- JoNova - https://joannenova.com.au -

Hadley excuse implies their quality control might filter out the freak outliers? Not so.

#datagateThe Met Office, Hadley Centre response to #DataGate implied they do quality control and that leaves the impression that they might filter out the frozen tropical islands and other freak data:

We perform automated quality checks on the ocean data and monthly updates to the land data are subjected to a computer assisted manual quality control process.

I asked John to expand on what Hadley means. He replies that the quality control they do is very minimal, obviously inadequate, and these errors definitely survive the process and get into the HadCRUT4 dataset. Bear in mind a lot of the problems begin with the national meteorological services which supply the shoddy data, but then Hadley seems pretty happy to accept these mistakes. (Hey, it’s not like Life on Earth depends on us understanding our climate. :- ) )

As far as long term trends go, the site-move-adjustments are the real problem and create an artificial warming trend. On the other hand, the frozen tropical islands tells us how competent the “Experts” really are (not a lot) and how much they care about understanding what our climate really was (not at all). That said, we don’t know what effect the freak outliers have on the big trends, but then, neither do the experts.

Below, John drills into those details which show just how pathetically neglected the dataset is. For data-heads — the freak outliers affect the standard deviation and calculation of the normal range. This is a pretty technical issue here “for the record” and to advance the discussion of what Hadley neglected data means. For what it’s worth, McLean can manually copy the process that is documented as the right way to create the HadCRUT4 set, and he can produce the same figures they get.
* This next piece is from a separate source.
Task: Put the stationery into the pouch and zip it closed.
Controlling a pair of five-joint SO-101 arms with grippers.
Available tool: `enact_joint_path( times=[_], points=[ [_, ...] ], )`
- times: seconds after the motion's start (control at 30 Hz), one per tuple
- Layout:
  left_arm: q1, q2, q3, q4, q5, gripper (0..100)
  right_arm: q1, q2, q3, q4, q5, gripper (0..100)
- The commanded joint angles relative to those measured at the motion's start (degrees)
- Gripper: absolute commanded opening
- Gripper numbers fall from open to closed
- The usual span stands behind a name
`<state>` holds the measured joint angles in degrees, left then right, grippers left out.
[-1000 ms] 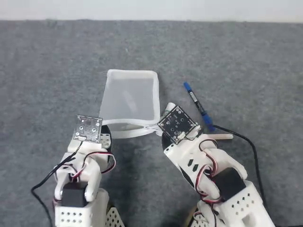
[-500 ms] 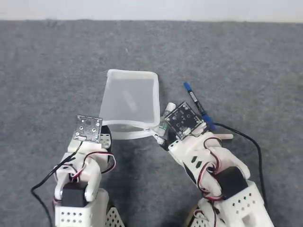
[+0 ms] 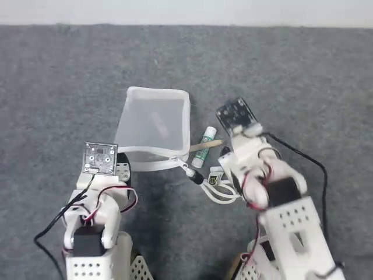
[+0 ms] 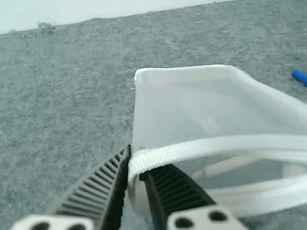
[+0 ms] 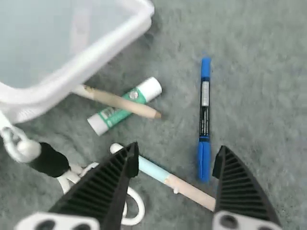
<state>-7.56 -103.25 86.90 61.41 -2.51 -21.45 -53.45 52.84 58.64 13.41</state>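
Note:
A translucent white pouch [image 3: 154, 123] lies mid-table with its mouth toward the arms. My left gripper [image 4: 135, 159] is shut on the pouch's white zip edge [image 4: 192, 149] at its near left corner. My right gripper [image 5: 176, 152] hangs open above loose stationery to the right of the pouch. Under it lie a blue pen [image 5: 205, 120], a light blue and beige pen [image 5: 168, 178], a green-and-white glue stick [image 5: 124, 105] and a wooden pencil [image 5: 120, 101]. The glue stick [image 3: 204, 147] and pencil [image 3: 205, 144] lie crossed beside the pouch's right corner. The black zip pull [image 3: 195, 177] hangs off that corner.
A white cord loop [image 3: 220, 191] trails from the zip pull toward the right arm [image 3: 262, 175]. Grey carpet [image 3: 303, 76] covers the table, with a pale wall along the far edge. A black cable [image 3: 315, 169] runs along the right arm.
The right arm has drawn away from the pouch's zip corner toward the far right, uncovering the glue stick and pencil. The pouch and left arm have shifted slightly left.

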Motion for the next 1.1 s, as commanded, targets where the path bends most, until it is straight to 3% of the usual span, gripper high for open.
enact_joint_path(
  times=[0.0, 0.33, 1.07],
  points=[
    [-0.4, -0.3, -4.0, 0.3, 0.0, 1, 1.9, 7.9, -6.2, -2.7, 0.9, 18.4],
    [-0.4, -0.3, -3.8, 0.4, 0.0, 1, 8.1, 29.2, -18.9, -6.8, 4.1, 18.8],
    [-0.4, -0.3, -3.6, 0.4, 0.0, 1, 8.8, 79.7, -65.5, 6.4, 4.5, 18.6]
  ],
)
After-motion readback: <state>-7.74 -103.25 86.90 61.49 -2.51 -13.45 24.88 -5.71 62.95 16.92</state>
That suggests he knows what he’s doing.     — Jo

__________________________________________

Leaving outliers in the key years means that Hadley won’t filter out real outliers in other years.

Guest Post by John McLean

In its response to the HadCRUT4 data audit the Hadley Centre says that it applies quality control, and implies that obvious errors couldn’t possibly be in the dataset.  In these comments I will show not only that the errors do get carried through but I will explain how this happens.

For each calendar month and each station, the long-term average temperatures, which HadCRUT4 people call normals, are the average of the temperatures for that month from 1961 to 1990.  In a similar fashion, standard deviations are calculated across the period from 1941 to 1990. The Hadley Centre method of quality control uses these two values to set upper and lower limits beyond which data will be assumed to be errors and therefore excluded from the main data processing.

The presence of obvious errors in the HadCRUT4 data is due to a major failure in this approach.

Let’s start with my audit and Apto Uto with its three monthly mean temperatures above 80°C.  Figure 6.3 (pg 43) of the audit is of data extracted from the HadCRUT4 dataset; I didn’t perform any calculations of the values.  The Figure shows three very abnormal values in the grid cell that covers Apto Uto.

The grid cell in question is entirely over land, which means that we can trace each step in the processing as the HadCRUT4 people describe it.  The grid cell value is simply the average temperature anomaly for each station in the cell that reported data.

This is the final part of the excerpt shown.